**THE PROBLEM:**
Every line of the material below in which "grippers" shows up is to be located and copied.

**PROVIDED DATA:**
::::::::
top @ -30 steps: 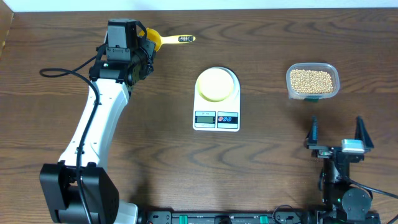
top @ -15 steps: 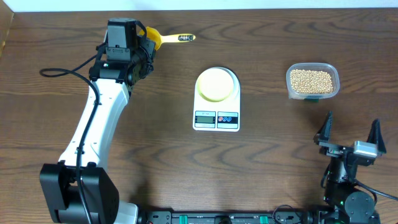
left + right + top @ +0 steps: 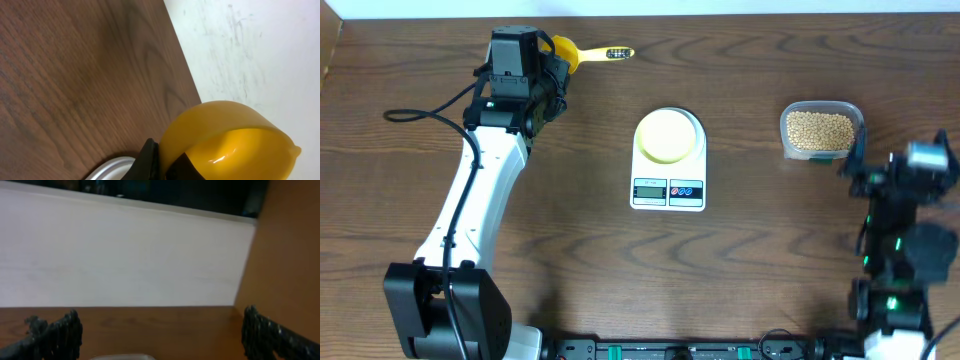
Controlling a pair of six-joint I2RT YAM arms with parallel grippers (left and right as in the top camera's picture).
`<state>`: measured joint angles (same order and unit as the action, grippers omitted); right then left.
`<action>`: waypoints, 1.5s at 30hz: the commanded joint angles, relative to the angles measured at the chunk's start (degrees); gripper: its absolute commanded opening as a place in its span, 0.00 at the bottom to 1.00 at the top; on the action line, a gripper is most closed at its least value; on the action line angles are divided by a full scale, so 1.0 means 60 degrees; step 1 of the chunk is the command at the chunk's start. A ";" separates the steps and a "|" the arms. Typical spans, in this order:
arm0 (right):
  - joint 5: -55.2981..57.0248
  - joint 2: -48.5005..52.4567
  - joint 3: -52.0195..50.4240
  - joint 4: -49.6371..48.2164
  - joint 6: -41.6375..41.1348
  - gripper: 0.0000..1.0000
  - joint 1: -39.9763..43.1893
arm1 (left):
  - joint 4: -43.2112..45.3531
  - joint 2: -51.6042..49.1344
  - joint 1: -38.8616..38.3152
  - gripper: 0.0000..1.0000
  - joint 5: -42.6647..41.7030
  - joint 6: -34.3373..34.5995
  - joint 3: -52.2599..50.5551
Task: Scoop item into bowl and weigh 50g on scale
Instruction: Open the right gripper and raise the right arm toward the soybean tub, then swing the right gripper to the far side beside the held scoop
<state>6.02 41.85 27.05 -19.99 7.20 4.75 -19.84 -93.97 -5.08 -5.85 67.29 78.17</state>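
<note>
Nearest the arm bases, the right gripper (image 3: 162, 339) is hovering over the right side of the dark wooden worktop (image 3: 580, 250), its two black fingers (image 3: 55, 336) standing wide apart with nothing between them; from overhead it is sitting just beside the near right corner of a clear plastic tub (image 3: 786, 120), and whether a finger is touching that corner cannot be told. Toward the middle of the worktop the white digital scale (image 3: 668, 190) is lying flat, its display and two coloured buttons facing the near edge; the pale-yellow bowl (image 3: 668, 136) is sitting on the scale's platform and is looking empty. Level with the bowl and well apart to the right, the tub is holding the tan beans (image 3: 820, 130), which are filling it in an even layer. Farthest back on the left, the left gripper (image 3: 552, 60) is reaching close to the far edge of the worktop, its fingers clamped tight on a bright yellow scoop (image 3: 595, 54); the cup end is sitting in the grip while the handle is pointing right; in the left wrist view the scoop's cup is showing against the wood and the white wall (image 3: 240, 50) beyond it.
</note>
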 commanded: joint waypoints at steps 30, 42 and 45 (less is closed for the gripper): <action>-0.7978 1.0320 1.0200 0.1701 -0.3716 0.99 0.0729 | 0.0182 -0.0091 -0.0004 0.08 0.0415 -0.0131 -0.0047; -0.9340 1.1661 1.0688 0.1151 -0.5359 0.99 0.0189 | 0.0182 -0.0091 -0.0007 0.08 0.0415 -0.0131 -0.0047; -0.9865 1.1956 1.0688 0.0506 -0.5635 0.99 -0.0127 | 0.0182 -0.0091 -0.0007 0.08 0.0415 -0.0131 -0.0047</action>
<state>-48.14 112.22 89.34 -15.29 -23.31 6.17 -19.03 -93.97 -5.08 -4.29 67.29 78.17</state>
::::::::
**OUTPUT:**
Controlling a pair of six-joint I2RT YAM arms with parallel grippers (left and right as in the top camera's picture).
`<state>`: measured joint angles (same order and unit as the action, grippers omitted); right then left.

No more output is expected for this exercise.